Facebooktwittergoogle_pluslinkedinFacebooktwittergoogle_pluslinkedin

This recipe is part of the process of deploying FortiGate HA load-balancing for Microsoft Azure using Azure load balancer. See below for the rest of the recipes in this process:

  1. Basic concepts
    • Traffic flow
    • Azure load balancer
      • Inbound NAT rules
      • Load balancing rules
  2. Locate FortiGate HA for Azure in the Azure portal or Azure marketplace
  3. Determine your licensing model
  4. Configure FortiGate initial parameters
  5. Create VNet and subnets in network settings
  6. Select Azure instance type
  7. Assign Azure IP address
  8. Validate deployment resources
  9. Create FortiGate instances
  10. Connect to the FortiGate
  11. [Use case] Set up a Windows Server in the protected network
  12. Configure FortiGate firewall policies and virtual IPs
  13. [Failover test] Create load balancing rules and access the Windows Server via remote desktop
  1. Now let’s connect to FortiGate node A and node B. First, you must find the assigned public IP addresses. Navigate to the resource group you just created.
  2. Select the virtual machine named <resource group name>-A. In this example, it is fortigateha001-A.FortiGate A’s public IP address can be found in its VM’s overview.
    You can also see this IP address as the load balancer’s public IP address “A”. In this example, the load balancer’s resource name is FortiGate-LB-PublicIP-A.
  3. Let’s also check the existing inbound NAT configuration on the load balancer. Locate <resource_name>publicLB. In this example, it is fortigate001publicLB. Click Inbound NAT rules. There are four rules: FortiGate-A 443, FortiGate-A 22, FortiGate-B 443, and FortiGate-B 22. We will use 443.
  4. In your browser, navigate to https://<FortiGateA_IP_Address>. The login screen should appear. Enter the administrator username and password specified in Configure FortiGate initial parameters.
  5. If you’re using a BYOL license, upload your license (.lic) file to activate the FortiGate. The FortiGate will automatically restart. After it restarts, log in again.
  6. You should now be able to log in and see FortiGate-A’s dashboard as follows. In this example, the hostname is fortigate001-A. You can distinguish that this is FortiGate-A by the hostname. Note the look and feel may differ depending on the FortiOS version in use.
  7. Log into the FortiOS management GUI, and navigate to Network > Interfaces.
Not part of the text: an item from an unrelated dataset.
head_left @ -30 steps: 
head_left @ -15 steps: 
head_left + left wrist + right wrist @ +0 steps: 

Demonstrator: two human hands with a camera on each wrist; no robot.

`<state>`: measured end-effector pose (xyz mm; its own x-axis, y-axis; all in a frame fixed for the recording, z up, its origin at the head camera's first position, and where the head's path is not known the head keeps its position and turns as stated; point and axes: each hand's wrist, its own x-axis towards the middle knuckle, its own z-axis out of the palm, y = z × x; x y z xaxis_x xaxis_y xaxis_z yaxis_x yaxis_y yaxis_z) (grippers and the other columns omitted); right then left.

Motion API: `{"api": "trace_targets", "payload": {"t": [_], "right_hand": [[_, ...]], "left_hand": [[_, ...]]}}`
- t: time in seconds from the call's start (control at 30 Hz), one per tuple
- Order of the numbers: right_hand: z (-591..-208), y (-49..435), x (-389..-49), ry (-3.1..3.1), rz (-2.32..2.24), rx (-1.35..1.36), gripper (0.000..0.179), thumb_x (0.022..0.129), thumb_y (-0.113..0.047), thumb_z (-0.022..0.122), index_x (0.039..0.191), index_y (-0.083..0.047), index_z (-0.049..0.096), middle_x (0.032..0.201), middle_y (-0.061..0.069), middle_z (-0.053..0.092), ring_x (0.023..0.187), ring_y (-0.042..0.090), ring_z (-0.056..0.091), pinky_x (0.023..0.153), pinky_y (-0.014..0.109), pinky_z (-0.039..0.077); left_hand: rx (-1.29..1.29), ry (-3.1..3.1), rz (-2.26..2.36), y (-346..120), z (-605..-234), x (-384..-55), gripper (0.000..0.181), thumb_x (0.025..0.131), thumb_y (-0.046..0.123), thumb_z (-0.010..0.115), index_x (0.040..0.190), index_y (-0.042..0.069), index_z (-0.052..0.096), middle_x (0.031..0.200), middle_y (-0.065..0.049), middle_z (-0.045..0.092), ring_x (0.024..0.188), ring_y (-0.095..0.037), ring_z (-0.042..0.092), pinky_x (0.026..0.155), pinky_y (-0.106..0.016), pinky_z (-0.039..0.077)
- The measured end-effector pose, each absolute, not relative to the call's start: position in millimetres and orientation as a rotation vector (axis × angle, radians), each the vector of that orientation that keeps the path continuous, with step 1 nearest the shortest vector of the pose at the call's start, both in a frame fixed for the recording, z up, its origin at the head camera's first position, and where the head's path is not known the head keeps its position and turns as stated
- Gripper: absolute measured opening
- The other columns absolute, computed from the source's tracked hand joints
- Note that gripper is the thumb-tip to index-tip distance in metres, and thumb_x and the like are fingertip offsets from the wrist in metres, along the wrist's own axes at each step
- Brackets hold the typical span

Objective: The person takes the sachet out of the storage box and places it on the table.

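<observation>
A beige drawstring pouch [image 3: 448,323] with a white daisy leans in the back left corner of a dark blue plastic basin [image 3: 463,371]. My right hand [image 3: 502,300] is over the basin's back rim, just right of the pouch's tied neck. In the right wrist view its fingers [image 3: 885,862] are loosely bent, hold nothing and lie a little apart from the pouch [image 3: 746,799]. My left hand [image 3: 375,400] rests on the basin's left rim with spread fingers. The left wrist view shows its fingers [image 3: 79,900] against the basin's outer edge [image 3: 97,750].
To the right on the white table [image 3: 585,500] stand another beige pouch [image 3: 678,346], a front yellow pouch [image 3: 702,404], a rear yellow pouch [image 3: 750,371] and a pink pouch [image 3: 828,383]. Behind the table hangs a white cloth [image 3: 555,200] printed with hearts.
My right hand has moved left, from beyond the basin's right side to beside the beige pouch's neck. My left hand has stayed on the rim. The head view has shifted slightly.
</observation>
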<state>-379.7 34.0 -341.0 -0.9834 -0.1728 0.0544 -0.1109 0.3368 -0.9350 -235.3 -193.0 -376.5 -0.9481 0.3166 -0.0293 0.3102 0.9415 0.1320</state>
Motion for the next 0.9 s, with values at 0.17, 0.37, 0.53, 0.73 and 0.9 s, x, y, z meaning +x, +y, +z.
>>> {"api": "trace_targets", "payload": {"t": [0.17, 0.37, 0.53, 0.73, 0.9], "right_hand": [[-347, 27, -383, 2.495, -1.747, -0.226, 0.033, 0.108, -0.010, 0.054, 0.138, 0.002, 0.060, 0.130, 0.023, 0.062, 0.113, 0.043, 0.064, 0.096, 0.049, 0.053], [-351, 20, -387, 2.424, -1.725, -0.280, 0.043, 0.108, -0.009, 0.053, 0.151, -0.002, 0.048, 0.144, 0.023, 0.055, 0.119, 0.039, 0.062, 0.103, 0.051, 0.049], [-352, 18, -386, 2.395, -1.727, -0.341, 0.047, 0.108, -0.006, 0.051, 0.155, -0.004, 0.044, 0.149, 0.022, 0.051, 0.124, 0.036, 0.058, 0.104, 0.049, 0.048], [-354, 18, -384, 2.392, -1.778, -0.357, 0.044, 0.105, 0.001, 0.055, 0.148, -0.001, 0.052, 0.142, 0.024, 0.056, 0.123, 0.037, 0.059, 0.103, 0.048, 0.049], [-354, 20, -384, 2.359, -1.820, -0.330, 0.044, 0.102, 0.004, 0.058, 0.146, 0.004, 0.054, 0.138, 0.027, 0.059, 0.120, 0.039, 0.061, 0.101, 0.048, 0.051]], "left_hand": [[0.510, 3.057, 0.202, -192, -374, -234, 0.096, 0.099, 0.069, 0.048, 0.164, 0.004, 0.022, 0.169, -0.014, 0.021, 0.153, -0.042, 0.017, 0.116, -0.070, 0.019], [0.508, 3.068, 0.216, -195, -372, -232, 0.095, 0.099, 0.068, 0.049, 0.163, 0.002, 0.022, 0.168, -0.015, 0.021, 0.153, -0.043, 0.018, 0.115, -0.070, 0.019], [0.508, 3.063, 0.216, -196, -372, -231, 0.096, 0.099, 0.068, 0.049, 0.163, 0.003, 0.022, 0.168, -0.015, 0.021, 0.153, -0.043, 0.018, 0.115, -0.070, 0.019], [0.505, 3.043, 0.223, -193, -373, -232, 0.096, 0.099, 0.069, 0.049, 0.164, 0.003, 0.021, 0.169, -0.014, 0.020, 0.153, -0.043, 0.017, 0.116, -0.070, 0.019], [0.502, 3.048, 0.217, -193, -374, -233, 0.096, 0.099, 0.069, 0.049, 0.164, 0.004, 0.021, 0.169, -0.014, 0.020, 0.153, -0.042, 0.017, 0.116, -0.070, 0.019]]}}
Verify the private IP addresses for port1 and port2 are properly assigned.
  8. Now let’s access FortiGate B. You can find the public IP address in the load balancer’s public IP address “B”. In this example, the load balancer’s resource name is FortiGate-LB-PublicIP-B.
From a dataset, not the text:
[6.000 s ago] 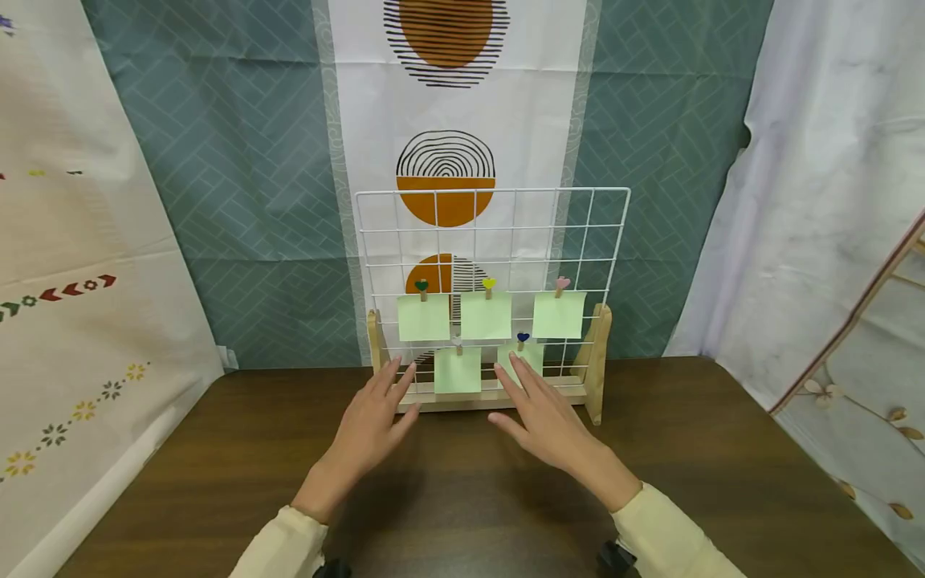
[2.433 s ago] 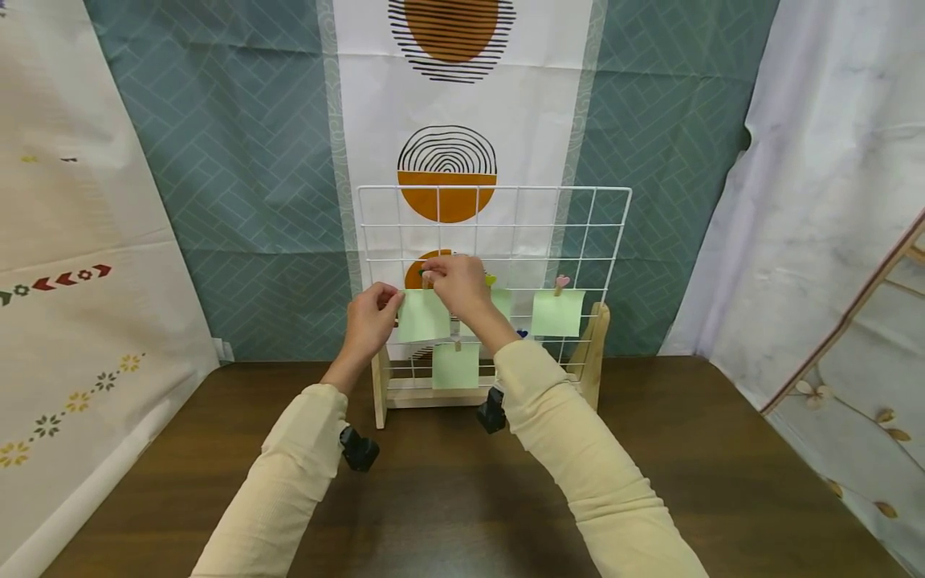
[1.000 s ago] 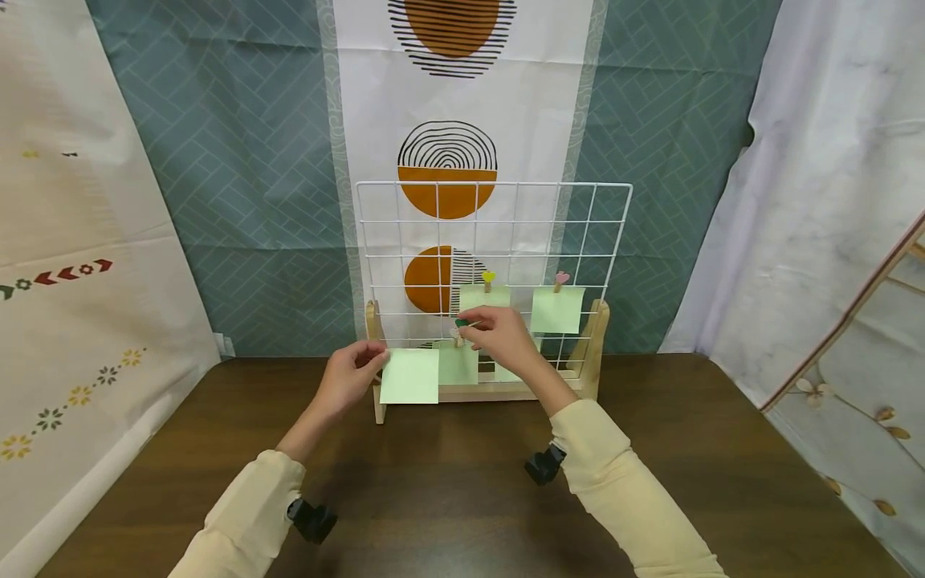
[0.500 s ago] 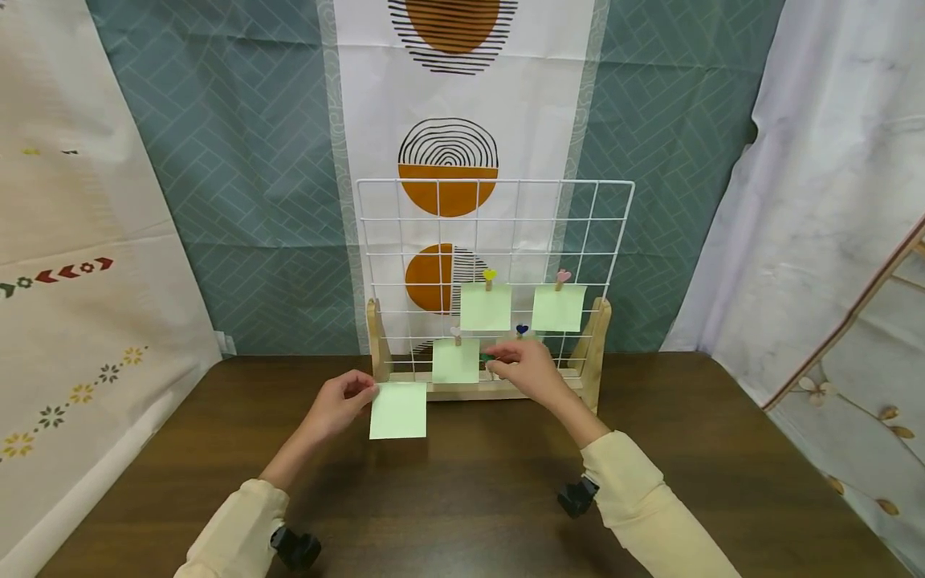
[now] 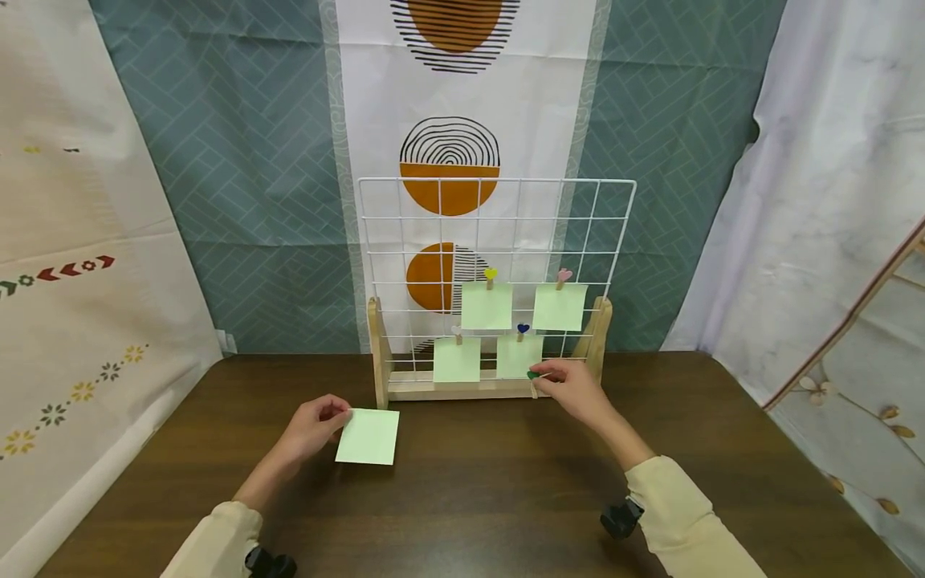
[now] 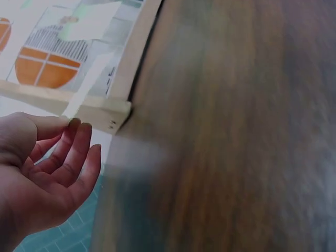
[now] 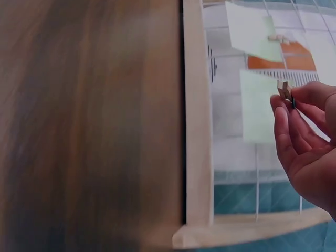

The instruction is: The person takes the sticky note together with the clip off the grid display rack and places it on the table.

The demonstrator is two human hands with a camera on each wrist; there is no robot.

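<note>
**Left hand (image 5: 312, 427) pinches a pale green note (image 5: 367, 440), right hand (image 5: 576, 391) a green-heart clip (image 5: 533, 375)**

The note is over the desk (image 5: 433, 514), in front of the left end of a wire rack (image 5: 499, 217). The left thumb and fingertips pinch it by its upper left corner, and it sits slightly tilted. From the left wrist it shows nearly edge-on as a pale strip, with the other fingers loosely curved below the pinch.

The clip is between the thumb and fingertips of the right hand, near the rack's lower right part; in the head view they just overlap the corner of a lower note. The right wrist view shows its small wooden body poking out of the pinch.

Four more green notes hang on the white grid, each under its own heart-topped clip. In the upper row are one with a yellow heart (image 5: 491, 274) and, to its right, one with a pink heart (image 5: 564, 275). In the lower row are one with a white heart (image 5: 456, 330) and one with a dark blue heart (image 5: 523, 328).

The rack stands upright in a light wooden base (image 5: 455, 393) near the desk's far edge. Behind it hangs a teal cloth (image 5: 238, 160) with a white middle panel (image 5: 455, 92) bearing orange and black round shapes. Both forearms wear cream sleeves (image 5: 686, 514), with a black device (image 5: 621, 518) at each wrist.
</note>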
  9. In your browser, navigate to https://<FortiGateA_IP_Address>. The login screen should appear. Enter the administrator username and password specified in Configure FortiGate initial parameters. By default, these attributes are the same as those of FortiGate A.
  10. If you’re using a BYOL license, upload your license (.lic) file to activate the FortiGate. The FortiGate will automatically restart. After it restarts, log in again.
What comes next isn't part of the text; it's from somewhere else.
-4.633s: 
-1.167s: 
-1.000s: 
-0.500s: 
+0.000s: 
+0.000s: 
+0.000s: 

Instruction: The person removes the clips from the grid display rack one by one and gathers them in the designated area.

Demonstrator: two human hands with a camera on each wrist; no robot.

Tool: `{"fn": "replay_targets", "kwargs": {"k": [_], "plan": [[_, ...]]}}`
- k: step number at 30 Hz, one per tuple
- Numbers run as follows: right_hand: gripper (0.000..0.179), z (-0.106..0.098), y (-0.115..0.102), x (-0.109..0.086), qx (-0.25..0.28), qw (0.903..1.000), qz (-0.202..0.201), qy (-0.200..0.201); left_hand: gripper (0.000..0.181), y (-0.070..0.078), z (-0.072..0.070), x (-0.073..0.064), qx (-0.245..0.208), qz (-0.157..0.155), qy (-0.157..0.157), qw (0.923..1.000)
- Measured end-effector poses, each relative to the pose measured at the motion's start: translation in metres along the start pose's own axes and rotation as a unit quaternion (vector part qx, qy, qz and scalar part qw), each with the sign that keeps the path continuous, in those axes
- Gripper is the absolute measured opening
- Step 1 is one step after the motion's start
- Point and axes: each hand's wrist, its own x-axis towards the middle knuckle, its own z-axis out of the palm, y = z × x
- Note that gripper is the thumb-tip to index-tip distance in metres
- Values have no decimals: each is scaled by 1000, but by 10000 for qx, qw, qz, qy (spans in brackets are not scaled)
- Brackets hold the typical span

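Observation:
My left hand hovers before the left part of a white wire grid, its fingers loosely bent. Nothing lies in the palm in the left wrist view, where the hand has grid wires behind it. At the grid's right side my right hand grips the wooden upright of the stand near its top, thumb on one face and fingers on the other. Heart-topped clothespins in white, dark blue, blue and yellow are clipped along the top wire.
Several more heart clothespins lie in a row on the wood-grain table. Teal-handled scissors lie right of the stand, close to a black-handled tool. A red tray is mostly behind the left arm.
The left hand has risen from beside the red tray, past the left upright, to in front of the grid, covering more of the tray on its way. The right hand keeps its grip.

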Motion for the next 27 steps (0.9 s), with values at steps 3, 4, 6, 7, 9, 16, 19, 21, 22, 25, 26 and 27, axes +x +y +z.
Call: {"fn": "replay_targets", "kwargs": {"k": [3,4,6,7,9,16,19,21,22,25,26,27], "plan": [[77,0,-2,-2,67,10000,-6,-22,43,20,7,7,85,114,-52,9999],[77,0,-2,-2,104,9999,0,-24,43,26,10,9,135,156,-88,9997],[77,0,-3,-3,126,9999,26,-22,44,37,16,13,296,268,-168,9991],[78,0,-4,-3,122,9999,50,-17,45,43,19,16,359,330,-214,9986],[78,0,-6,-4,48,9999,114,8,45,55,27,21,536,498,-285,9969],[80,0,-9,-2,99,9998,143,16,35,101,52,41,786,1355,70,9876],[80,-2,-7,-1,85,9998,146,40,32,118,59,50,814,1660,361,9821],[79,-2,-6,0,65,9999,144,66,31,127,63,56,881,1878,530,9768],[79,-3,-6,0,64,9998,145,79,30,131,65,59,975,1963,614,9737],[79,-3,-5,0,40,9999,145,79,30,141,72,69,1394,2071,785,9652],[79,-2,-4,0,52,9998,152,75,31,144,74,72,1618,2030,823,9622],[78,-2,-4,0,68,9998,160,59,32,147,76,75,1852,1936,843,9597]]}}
  11. You should now be able to log in and see FortiGate B’s dashboard as follows. In this example, the hostname is fortigate001-B. You can distinguish that this is FortiGate B by the hostname. Fortinet highly encourages that FortiGate A and FortiGate B run the same FortiOS version.

    When using the Azure availability set, the two FortiGate instances’ firewall policy configurations are not automatically synchronized. You must manually force the same policy configuration on both nodes at all times.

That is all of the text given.